## Problem
Among the records below, find the line that has "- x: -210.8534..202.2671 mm"; from there, give the lines again exactly, and stop after the line that has "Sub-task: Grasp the".

[Data excerpts]
--*--
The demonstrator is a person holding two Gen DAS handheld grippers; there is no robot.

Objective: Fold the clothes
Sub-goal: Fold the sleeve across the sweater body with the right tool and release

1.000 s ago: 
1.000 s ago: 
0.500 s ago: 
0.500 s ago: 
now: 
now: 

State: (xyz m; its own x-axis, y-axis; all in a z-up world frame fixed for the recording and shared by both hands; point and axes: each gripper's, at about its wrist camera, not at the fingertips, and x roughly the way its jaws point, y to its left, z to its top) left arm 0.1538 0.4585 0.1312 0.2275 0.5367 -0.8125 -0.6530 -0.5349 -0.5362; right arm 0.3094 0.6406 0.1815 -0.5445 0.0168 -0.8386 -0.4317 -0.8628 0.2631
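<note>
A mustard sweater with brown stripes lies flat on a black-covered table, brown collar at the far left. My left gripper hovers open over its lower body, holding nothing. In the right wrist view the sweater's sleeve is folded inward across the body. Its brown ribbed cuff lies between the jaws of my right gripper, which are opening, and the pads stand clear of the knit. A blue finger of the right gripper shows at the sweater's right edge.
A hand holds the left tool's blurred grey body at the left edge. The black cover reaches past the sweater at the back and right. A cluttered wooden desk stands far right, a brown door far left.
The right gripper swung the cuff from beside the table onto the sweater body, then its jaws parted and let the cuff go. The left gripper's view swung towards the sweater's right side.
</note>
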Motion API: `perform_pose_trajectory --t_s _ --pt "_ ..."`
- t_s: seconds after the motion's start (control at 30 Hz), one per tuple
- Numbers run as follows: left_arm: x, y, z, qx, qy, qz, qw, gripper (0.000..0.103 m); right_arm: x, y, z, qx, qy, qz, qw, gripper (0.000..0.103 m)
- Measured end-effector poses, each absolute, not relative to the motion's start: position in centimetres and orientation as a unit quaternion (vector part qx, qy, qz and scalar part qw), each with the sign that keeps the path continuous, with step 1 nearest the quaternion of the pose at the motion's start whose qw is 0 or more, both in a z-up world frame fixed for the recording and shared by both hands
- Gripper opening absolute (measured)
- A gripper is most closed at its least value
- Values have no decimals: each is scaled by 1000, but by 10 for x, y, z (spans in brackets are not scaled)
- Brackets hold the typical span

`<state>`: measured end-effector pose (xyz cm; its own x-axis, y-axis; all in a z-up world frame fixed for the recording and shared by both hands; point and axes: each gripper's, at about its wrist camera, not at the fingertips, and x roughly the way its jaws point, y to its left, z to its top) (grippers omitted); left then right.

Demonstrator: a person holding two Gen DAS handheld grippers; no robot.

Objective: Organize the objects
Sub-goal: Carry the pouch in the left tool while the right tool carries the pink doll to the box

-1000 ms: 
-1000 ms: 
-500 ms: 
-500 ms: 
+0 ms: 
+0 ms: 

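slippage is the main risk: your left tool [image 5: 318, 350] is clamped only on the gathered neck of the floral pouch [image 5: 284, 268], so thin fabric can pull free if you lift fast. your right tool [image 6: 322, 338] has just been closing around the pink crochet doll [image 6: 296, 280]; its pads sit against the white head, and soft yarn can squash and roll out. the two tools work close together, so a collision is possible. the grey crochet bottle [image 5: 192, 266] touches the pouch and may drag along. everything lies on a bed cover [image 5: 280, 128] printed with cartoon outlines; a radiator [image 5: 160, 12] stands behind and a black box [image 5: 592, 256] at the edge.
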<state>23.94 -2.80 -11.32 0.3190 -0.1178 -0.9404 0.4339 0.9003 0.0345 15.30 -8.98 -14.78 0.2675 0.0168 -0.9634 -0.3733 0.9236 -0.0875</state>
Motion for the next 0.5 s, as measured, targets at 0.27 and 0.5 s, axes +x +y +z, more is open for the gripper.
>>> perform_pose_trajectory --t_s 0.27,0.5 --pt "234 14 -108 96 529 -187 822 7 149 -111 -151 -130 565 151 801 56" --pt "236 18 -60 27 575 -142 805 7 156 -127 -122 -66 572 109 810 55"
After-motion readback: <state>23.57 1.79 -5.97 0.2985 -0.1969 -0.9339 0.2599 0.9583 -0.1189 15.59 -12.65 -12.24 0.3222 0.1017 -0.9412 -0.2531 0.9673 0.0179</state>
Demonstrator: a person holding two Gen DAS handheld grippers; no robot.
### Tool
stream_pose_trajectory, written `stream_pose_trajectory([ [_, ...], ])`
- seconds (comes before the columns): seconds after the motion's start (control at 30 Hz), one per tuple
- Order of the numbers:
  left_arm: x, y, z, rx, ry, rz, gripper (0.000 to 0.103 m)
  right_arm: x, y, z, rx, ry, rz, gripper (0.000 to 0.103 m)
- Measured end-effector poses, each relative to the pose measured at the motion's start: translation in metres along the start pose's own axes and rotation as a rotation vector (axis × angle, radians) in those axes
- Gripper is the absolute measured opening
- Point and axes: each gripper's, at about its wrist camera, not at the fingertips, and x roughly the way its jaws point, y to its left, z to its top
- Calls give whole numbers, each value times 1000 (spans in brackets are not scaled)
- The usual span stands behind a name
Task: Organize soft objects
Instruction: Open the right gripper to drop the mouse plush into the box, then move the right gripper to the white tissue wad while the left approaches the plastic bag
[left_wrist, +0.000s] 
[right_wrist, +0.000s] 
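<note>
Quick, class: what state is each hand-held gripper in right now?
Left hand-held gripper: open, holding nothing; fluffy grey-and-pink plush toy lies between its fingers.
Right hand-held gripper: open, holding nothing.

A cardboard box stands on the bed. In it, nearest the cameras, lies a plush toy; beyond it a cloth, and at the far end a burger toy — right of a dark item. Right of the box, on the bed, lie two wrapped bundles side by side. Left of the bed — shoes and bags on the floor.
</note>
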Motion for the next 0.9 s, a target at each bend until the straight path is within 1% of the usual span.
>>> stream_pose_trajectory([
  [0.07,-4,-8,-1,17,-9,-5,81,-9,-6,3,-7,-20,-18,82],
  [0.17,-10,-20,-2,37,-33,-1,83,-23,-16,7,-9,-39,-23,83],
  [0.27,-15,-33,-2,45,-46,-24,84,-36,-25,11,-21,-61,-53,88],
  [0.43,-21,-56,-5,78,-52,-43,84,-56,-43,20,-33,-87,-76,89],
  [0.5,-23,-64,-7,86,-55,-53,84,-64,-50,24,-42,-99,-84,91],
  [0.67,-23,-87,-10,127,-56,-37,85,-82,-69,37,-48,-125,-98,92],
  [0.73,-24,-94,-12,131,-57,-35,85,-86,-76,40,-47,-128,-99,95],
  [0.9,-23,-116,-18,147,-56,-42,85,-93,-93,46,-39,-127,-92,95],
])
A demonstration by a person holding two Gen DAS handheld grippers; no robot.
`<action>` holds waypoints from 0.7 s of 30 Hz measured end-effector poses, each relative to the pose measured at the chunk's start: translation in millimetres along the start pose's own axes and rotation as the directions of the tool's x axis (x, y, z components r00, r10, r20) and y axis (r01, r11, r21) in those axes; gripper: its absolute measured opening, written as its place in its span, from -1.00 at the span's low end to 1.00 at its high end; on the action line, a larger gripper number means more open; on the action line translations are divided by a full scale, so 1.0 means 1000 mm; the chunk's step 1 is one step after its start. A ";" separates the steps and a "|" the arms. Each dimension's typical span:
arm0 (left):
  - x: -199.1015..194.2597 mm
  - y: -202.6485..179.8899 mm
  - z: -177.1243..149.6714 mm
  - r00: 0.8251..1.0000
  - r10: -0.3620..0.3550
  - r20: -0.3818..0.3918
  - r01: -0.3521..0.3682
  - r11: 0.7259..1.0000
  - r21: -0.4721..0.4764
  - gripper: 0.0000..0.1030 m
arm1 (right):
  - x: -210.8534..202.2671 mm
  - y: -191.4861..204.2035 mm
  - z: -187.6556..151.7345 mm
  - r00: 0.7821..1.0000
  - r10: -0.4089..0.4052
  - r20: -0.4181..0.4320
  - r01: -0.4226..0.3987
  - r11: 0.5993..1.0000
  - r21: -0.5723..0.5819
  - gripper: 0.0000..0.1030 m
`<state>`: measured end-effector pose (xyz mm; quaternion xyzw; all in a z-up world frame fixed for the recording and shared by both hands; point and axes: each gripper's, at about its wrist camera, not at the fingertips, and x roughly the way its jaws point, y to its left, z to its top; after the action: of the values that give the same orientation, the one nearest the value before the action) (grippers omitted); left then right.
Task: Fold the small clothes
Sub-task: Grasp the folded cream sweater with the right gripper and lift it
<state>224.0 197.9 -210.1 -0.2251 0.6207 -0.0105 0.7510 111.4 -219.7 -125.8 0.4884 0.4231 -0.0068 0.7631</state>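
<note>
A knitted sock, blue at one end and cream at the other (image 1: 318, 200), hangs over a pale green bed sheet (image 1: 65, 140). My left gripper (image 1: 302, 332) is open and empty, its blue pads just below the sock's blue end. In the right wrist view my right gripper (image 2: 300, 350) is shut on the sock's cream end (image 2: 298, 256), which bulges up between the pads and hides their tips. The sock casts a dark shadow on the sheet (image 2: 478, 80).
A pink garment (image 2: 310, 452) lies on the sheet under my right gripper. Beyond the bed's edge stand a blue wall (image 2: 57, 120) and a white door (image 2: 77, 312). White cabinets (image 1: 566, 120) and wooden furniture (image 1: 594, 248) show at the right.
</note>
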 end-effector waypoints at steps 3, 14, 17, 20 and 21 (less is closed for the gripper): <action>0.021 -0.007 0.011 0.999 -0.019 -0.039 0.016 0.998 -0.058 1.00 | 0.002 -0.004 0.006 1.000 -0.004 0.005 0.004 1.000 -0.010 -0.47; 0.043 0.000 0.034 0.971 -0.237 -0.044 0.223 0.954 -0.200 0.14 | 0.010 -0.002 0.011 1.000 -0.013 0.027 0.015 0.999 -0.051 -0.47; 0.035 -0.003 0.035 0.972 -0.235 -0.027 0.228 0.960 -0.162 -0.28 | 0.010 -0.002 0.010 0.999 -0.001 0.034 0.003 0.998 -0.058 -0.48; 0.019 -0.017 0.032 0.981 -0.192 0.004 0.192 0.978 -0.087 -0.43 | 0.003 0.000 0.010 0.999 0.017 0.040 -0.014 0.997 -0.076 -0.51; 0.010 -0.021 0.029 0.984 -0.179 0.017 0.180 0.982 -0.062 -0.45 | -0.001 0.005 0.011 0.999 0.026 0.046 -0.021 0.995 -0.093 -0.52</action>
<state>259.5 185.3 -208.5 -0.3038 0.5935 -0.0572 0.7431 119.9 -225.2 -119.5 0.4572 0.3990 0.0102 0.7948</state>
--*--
## Completed exercise
  - x: -210.8534..202.2671 mm
  - y: -191.4861..204.2035 mm
  - z: -187.6556..151.7345 mm
  - r00: 0.7821..1.0000
  - r10: -0.4089..0.4052
  - r20: -0.4181..0.4320
  - r01: -0.4226..0.3987
  - r11: 0.5993..1.0000
  - r21: -0.5723..0.5819
  - gripper: 0.0000..0.1030 m
`<state>`: measured end-effector pose (xyz mm; quaternion xyzw; all in a z-up world frame fixed for the recording and shared by both hands; point and axes: each gripper's, at about its wrist camera, not at the fingertips, and x roughly the way its jaws point, y to its left, z to its top; after the action: of the values that give the same orientation, the one nearest the value before the action) (grippers omitted); left then right.
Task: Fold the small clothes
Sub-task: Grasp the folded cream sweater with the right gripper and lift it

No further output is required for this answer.